Torpağa bastırılmış meyit normal şeraitde bir müddet sonra çürüyüb dağılıyor ve nihayet toprağa karışıyor. Bu, tabiatın kanunudur: toprak onun koynunda bastırılan cesetleri” yiyor”. Amma bazı hallerde istisna gibi, Allah tabiatın kanunlarını değişdiriyor. Yani, bazan müeyyen bir şahsın ceseti uzun yıllar, asrlar,hatta bin yıllar boyunca toprağın “ hazmından” amanda kalıyor.
Demek ki, mahz bu cesetlerin çürümeden korunmasında bir hikmet vardır.
Kiminse cesetinin çürümemesinin sebepini onun kendi imanında ve amellerinde aramak lazımdır. Böyle insanların şahsiyyetini araştırarken, müeyyen kanunauygunluklara rastlıyoruz. Onlar büyük din alimi, Allah dostu ve önder insanlardır.

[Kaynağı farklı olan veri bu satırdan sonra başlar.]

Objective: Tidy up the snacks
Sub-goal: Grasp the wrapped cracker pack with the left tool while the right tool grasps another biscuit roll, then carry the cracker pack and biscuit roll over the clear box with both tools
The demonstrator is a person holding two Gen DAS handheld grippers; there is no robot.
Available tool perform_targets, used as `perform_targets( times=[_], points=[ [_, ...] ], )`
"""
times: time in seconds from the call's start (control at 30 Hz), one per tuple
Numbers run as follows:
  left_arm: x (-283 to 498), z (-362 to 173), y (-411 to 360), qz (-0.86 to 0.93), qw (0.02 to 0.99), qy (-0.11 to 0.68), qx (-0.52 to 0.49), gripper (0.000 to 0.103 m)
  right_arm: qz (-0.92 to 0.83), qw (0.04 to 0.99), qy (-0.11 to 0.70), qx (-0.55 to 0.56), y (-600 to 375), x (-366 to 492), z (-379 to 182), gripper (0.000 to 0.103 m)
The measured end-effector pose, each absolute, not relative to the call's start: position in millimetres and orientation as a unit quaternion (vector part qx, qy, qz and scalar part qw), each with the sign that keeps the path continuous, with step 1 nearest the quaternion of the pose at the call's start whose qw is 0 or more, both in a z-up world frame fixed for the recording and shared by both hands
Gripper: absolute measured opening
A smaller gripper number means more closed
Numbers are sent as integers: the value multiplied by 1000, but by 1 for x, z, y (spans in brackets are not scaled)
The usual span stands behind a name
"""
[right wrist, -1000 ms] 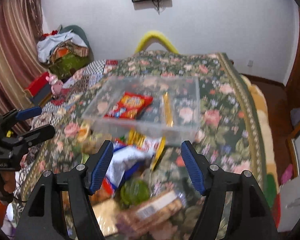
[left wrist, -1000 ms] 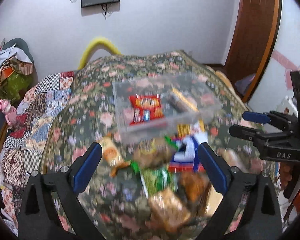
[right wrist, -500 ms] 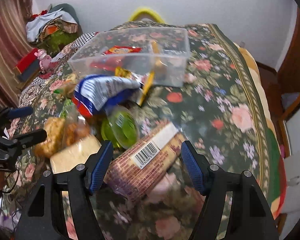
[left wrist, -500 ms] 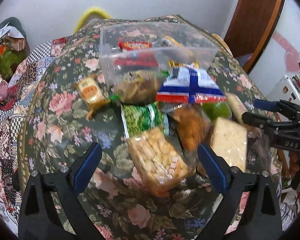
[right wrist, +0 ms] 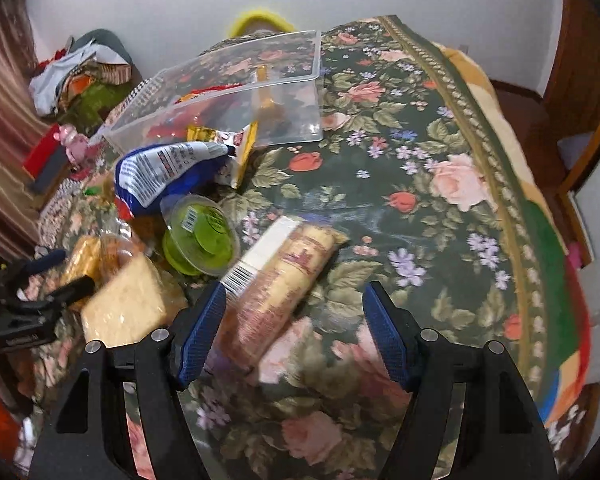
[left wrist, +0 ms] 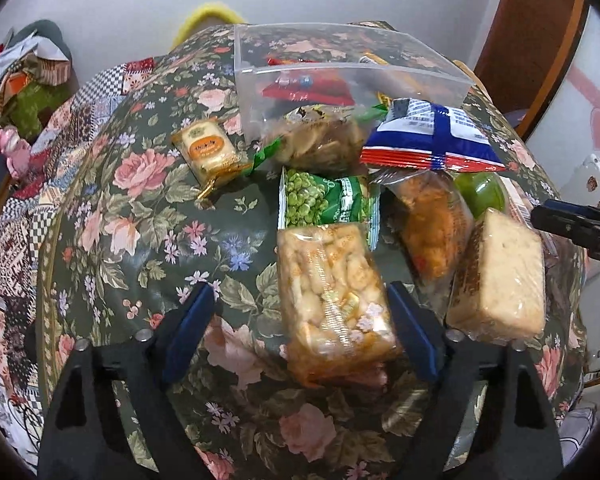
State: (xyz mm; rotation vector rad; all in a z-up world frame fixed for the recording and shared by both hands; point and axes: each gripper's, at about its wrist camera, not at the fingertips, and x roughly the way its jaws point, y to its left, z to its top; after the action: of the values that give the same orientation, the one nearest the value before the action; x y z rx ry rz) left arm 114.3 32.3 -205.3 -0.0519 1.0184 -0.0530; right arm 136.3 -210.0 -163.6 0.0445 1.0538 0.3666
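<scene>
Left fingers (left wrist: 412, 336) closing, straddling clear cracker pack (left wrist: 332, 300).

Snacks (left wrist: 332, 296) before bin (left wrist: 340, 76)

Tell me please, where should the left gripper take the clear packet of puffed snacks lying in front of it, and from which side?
Grip the snack packet across its two long sides, near the middle, coming down from above. It lies flat on the floral cloth with its length running away from the left gripper, so its narrow width probably fits between the fingers. Their jaws have just been closing, the packet between them but not yet pinched.
</scene>
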Motion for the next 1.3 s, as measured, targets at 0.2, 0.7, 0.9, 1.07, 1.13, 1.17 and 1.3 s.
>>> perform_targets(
  times=[0.2, 0.7, 0.9, 1.07, 1.13, 1.17, 1.3],
  points=[
    [116, -210, 28, -59, 867, 493, -40, 60, 185, 836, 517, 18, -188, 146, -177, 68],
    [109, -201, 27, -54, 877, 476, -27, 45, 150, 848, 508, -9, -219, 149, -180, 46],
    [104, -184, 32, -50, 887, 458, -32, 45, 158, 851, 500, -3, -214, 155, -179, 43],
    [104, -161, 40, -44, 900, 432, -41, 45, 160, 863, 479, 7, -215, 154, -164, 43],
    [107, -152, 42, -43, 904, 423, -45, 45, 160, 870, 466, 8, -215, 154, -153, 43],
    [109, -147, 44, -42, 907, 417, -46, 45, 160, 874, 459, 8, -215, 154, -148, 43],
    [122, -128, 47, -38, 916, 396, -47, 45, 167, 887, 429, 13, -213, 159, -124, 43]
  ],
)
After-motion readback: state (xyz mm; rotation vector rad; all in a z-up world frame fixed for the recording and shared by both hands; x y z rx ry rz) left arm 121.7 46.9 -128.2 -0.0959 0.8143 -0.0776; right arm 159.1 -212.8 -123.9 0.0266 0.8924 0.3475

Amma tek-tek hallerde Allah en büyük kafirlerin de cesetlerini çürütmeden gelecek nesillere ibret gibi saklaya biliyor. Kendi zamanında Musanın(e) başçılığı altında Mısırdan kaçıp giden Beni-İsraili takip etmek için koşun toplamış, sonunda peyğamberlerin bedduası ile denizde batarak ölmüş Firavunun cesetini Allah bütün halde kuruya çıkarmıştı.
Demin bahs ettiyim mukaddeslere gelince ise onların kendi hayatları boyu üç tanrıya inanan hristianmı, yoksa vahit Allahı tanıyan hanifimi olduklarını teyit etmek zordur.
Malumdur ki,geçmiş ümmetlerde bazı adamlar neinki kendi zamanesindeki peyğamberlerin yoluna tabe olmuş,hatta İslam peyğamberi Hazreti Muhammedin(s) doğulacağını önceden haber vererek, ona giyabi olarak iman getirmiştiler. Belki ceseti çürümeyen, şimdi” hristianlaştırılan” şahıslar aslında böylelerindenmiş?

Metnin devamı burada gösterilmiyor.